What's Happening?
Jenn Tejada, Executive Chair of PagerDuty, has raised concerns about the risks associated with AI systems as they transition from experimental phases to production environments. In an interview, Tejada highlighted the potential for failure modes such
as model drift, which can be difficult to detect and may lead to significant operational disruptions. She pointed to the substantial increase in AI infrastructure spending, estimated at $725 billion for 2026, as evidence of the rapid adoption of AI technologies. Tejada emphasized the need for AIOps platforms to monitor AI agents closely to prevent small failures from escalating into major outages, referencing a significant AWS outage in October 2025 as a cautionary example.
Why It's Important?
The shift of AI technologies from experimental to production stages represents a critical juncture for businesses and industries relying on these systems.
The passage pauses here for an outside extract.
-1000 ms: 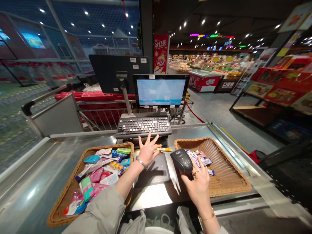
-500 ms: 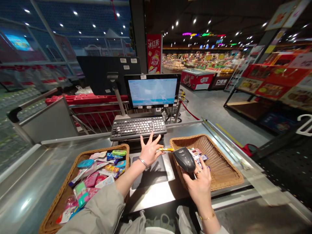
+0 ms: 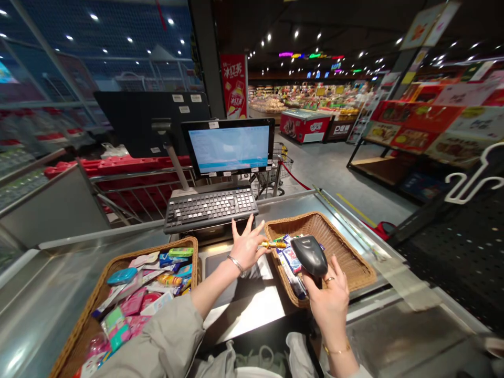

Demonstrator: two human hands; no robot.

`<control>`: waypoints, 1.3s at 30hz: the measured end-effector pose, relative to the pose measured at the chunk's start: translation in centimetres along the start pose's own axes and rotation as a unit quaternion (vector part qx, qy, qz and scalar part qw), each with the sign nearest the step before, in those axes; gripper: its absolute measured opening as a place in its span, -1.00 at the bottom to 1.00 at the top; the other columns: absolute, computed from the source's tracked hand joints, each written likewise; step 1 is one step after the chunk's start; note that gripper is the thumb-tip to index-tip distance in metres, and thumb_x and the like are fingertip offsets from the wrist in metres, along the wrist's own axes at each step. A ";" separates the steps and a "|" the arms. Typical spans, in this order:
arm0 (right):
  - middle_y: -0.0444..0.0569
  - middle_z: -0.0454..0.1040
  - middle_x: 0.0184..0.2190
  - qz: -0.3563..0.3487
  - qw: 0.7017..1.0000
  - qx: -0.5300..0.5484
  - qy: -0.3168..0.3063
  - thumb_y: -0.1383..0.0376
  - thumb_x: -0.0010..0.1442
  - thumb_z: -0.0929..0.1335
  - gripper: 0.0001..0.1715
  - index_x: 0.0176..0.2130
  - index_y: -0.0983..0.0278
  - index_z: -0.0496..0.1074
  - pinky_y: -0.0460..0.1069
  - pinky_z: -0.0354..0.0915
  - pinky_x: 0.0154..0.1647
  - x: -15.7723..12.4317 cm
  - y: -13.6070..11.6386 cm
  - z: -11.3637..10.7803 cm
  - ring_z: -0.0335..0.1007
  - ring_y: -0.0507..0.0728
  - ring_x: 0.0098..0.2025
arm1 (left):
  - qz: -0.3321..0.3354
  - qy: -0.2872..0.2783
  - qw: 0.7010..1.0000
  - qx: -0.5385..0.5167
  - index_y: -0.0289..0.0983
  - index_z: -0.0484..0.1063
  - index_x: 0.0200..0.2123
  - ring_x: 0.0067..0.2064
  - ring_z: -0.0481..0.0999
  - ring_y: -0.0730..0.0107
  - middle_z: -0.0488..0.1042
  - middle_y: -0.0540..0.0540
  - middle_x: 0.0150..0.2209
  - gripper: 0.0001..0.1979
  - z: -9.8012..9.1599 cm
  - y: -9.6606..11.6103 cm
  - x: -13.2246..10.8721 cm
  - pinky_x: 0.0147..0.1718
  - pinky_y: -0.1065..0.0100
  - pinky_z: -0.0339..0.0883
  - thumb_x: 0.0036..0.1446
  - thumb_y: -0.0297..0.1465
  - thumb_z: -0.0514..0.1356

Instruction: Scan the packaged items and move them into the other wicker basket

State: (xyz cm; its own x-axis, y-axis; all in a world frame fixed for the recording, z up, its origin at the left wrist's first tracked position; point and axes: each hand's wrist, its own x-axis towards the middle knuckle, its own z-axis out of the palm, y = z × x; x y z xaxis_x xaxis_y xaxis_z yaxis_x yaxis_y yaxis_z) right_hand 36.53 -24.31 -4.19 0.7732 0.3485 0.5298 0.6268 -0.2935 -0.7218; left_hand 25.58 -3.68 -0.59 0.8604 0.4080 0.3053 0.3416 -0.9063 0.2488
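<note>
My left hand point(image 3: 247, 245) pinches a small yellow stick-shaped item point(image 3: 273, 244) between thumb and forefinger, its other fingers spread, just at the left rim of the right wicker basket point(image 3: 346, 247). My right hand point(image 3: 329, 299) grips a black handheld barcode scanner point(image 3: 310, 254), its head raised over that basket's near left side. A few small packets point(image 3: 289, 259) lie in the right basket. The left wicker basket point(image 3: 118, 262) holds several colourful small packets.
A keyboard point(image 3: 210, 208) and a lit till screen point(image 3: 230, 148) stand behind my hands on the steel counter point(image 3: 55, 294). A black pad point(image 3: 236, 262) lies between the baskets. Red shopping baskets and a trolley stand beyond; shop shelves run on the right.
My left hand has carried the yellow item rightward to the right basket's rim. My right hand with the scanner has risen a little. The view has turned right.
</note>
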 end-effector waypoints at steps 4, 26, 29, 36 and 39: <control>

The potential for undetected failures, such as model drift, poses significant risks to operational stability and can lead to costly disruptions. As companies invest heavily in AI infrastructure, the importance of robust monitoring and intervention mechanisms becomes paramount to ensure the reliability and effectiveness of AI deployments. This development highlights the need for organizations to prioritize AI governance and risk management strategies to safeguard against potential failures.
What's Next?
Organizations are likely to invest in advanced monitoring tools and AIOps platforms to better manage AI systems and mitigate risks associated with agentic failures. Engineering and SRE teams may focus on developing strategies to detect and address model drift and other failure modes proactively. The industry could see increased collaboration between AI developers and infrastructure providers to enhance the resilience and reliability of AI systems. Additionally, there may be a push for regulatory frameworks to guide the safe and ethical deployment of AI technologies in various sectors.